**Task to carry out**
A line below contains "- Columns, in", and a later one contains "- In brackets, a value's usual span". Repeat both, with every line between them, exactly.

[Opening Provided material section]

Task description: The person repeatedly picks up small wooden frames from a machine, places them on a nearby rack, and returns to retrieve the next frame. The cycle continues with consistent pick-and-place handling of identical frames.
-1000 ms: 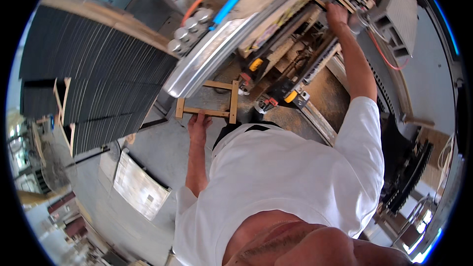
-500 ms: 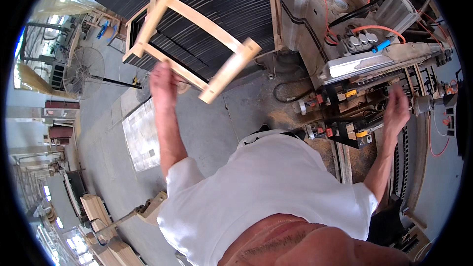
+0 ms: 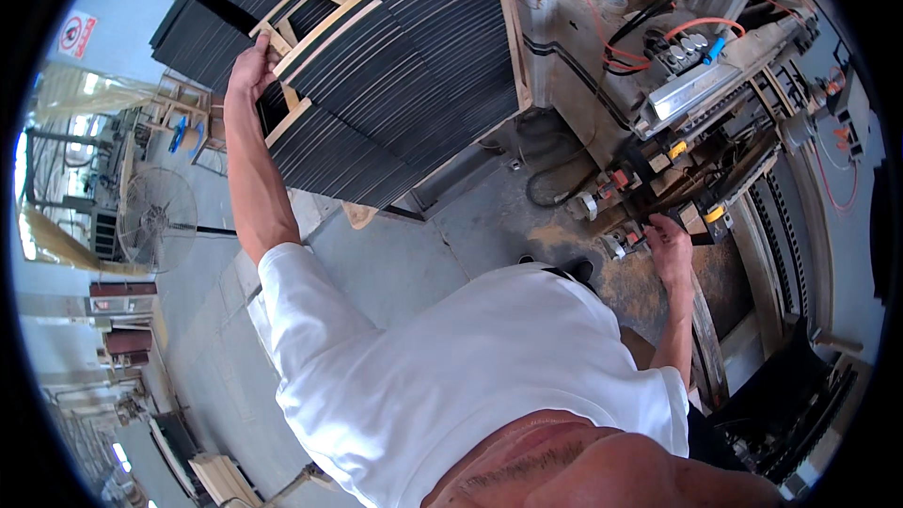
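My left hand (image 3: 252,69) reaches far out to the upper left, with its fingers closed on the end of a light wooden frame (image 3: 329,33). This frame lies on top of a tall stack of black boards (image 3: 404,85), beside other pale wooden pieces. Lower right, my right hand (image 3: 670,246) is at a woodworking machine, its fingers curled by a clamp (image 3: 621,243) with a red part. Whatever those fingers press or hold is too small to make out. A second clamp (image 3: 593,199) sits just beyond it.
The machine's metal beam (image 3: 691,89) with hoses and a blue-handled air tool (image 3: 715,50) rises at the right. A standing fan (image 3: 158,216) is at the left. Sawdust lies on the floor (image 3: 564,235) by the machine. A pillar (image 3: 534,0) stands behind the stack.
My left hand has moved up and away with the wooden frame, from mid-air onto the board stack. My right hand has come down and inward to the near clamp. The view has shifted.
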A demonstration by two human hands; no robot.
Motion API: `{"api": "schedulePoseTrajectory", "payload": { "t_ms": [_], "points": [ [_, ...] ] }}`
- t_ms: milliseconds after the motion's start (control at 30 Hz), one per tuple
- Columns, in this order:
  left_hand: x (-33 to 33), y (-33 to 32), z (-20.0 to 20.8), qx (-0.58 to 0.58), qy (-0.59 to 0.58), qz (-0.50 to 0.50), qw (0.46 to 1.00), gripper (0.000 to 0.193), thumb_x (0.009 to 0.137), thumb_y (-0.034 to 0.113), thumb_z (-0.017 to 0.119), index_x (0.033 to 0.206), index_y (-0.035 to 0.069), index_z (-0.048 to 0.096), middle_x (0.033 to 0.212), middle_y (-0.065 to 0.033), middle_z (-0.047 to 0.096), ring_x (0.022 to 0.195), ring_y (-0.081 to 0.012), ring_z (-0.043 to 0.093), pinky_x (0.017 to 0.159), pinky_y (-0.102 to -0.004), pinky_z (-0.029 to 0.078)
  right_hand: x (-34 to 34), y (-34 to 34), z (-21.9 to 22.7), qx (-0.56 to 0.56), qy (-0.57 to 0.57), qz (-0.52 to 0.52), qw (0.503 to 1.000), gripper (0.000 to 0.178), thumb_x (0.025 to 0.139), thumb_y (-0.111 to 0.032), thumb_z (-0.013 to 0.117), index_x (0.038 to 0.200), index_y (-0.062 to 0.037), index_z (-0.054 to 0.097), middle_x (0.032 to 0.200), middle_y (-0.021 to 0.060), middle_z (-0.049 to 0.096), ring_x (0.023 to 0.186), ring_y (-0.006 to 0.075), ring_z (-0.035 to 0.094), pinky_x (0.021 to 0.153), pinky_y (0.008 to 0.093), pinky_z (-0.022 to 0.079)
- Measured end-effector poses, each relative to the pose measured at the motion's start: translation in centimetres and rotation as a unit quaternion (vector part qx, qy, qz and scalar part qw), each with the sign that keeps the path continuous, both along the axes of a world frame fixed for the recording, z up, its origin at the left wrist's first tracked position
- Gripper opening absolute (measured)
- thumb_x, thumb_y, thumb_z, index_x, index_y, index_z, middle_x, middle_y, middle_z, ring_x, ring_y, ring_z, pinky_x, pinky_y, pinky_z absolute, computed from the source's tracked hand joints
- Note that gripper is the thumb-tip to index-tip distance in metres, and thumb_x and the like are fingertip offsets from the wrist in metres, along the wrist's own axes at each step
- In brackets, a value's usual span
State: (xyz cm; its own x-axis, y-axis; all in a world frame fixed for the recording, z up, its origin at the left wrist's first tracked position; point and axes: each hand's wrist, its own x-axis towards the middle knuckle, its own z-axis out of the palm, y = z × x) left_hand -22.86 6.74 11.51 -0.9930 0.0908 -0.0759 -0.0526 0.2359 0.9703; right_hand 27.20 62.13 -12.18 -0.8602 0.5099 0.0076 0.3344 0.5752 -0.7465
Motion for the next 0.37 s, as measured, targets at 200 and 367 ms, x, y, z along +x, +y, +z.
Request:
{"api": "schedulePoseTrajectory", "payload": {
  "t_ms": [200,367],
  "points": [
    [0.8,2.1,1.3,-0.462,0.145,0.114,0.867,0.056,0.085,0.059,0.058,0.092,0.005,0.069,0.073,-0.0112,0.067,0.066,-0.023,0.066,0.066,-0.0346,0.053,2.4,0.5,-6.5,0.034,-0.067,0.0,0.997,0.029,0.078,-0.016,0.07,0.105,-0.0068,0.068,0.086,0.0148,0.069,0.078,0.0268,0.067,0.069,0.036,0.052],
    [7.9,8.7,3.3,-0.441,0.344,0.106,0.822,0.054,0.084,0.056,0.056,0.111,0.01,0.068,0.101,-0.0177,0.068,0.1,-0.0312,0.064,0.089,-0.039,0.048,1.3,0.3,-10.4,-0.015,-0.092,0.013,0.996,0.037,0.074,-0.02,0.073,0.109,-0.0104,0.068,0.092,0.0147,0.07,0.086,0.0268,0.068,0.076,0.036,0.053]
  ]
}}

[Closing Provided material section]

**Answer to this task**
- Columns, in this order:
  left_hand: x (-33 to 33), y (-33 to 32), z (-20.0 to 20.8), qx (-0.58 to 0.58), qy (-0.59 to 0.58), qz (-0.50 to 0.50), qw (0.46 to 1.00), gripper (0.000 to 0.193), thumb_x (0.009 to 0.137), thumb_y (-0.034 to 0.113), thumb_z (-0.017 to 0.119), index_x (0.033 to 0.206), index_y (-0.035 to 0.069), index_z (-0.048 to 0.096), middle_x (0.033 to 0.212), middle_y (-0.065 to 0.033), middle_z (-0.047 to 0.096), ring_x (0.022 to 0.195), ring_y (-0.081 to 0.012), ring_z (-0.043 to 0.093), pinky_x (0.017 to 0.159), pinky_y (-0.102 to -0.004), pinky_z (-0.029 to 0.078)
  right_hand: x (-34 to 34), y (-34 to 34), z (-21.9 to 22.7), qx (-0.56 to 0.56), qy (-0.57 to 0.57), qz (-0.52 to 0.52), qw (0.503 to 1.000), gripper (0.000 to 0.178), thumb_x (0.025 to 0.139), thumb_y (-0.111 to 0.032), thumb_z (-0.013 to 0.117), index_x (0.038 to 0.200), index_y (-0.062 to 0.037), index_z (-0.054 to 0.097), middle_x (0.032 to 0.200), middle_y (-0.021 to 0.060), middle_z (-0.049 to 0.096), ring_x (0.023 to 0.186), ring_y (-0.006 to 0.075), ring_z (-0.035 to 0.094), pinky_x (0.021 to 0.153), pinky_y (0.008 to 0.093), pinky_z (-0.022 to 0.079)
- Measured end-effector poses, each relative to the pose measured at the motion's start: translation in centimetres and rotation as a unit quaternion (vector part qx, qy, qz and scalar part qw), each with the sign that keeps the path continuous, both along the axes of a world frame fixed for the recording, z up, its origin at the left wrist's first tracked position
- Gripper opening absolute (measured)
- thumb_x, thumb_y, thumb_z, index_x, index_y, index_z, middle_x, middle_y, middle_z, ring_x, ring_y, ring_z, pinky_x, pinky_y, pinky_z absolute, computed from the source's tracked hand joints
- Note that gripper is the thumb-tip to index-tip distance in metres, and thumb_x and the like are fingertip offsets from the wrist in metres, along the wrist's own axes at each step
- In brackets, a value's usual span

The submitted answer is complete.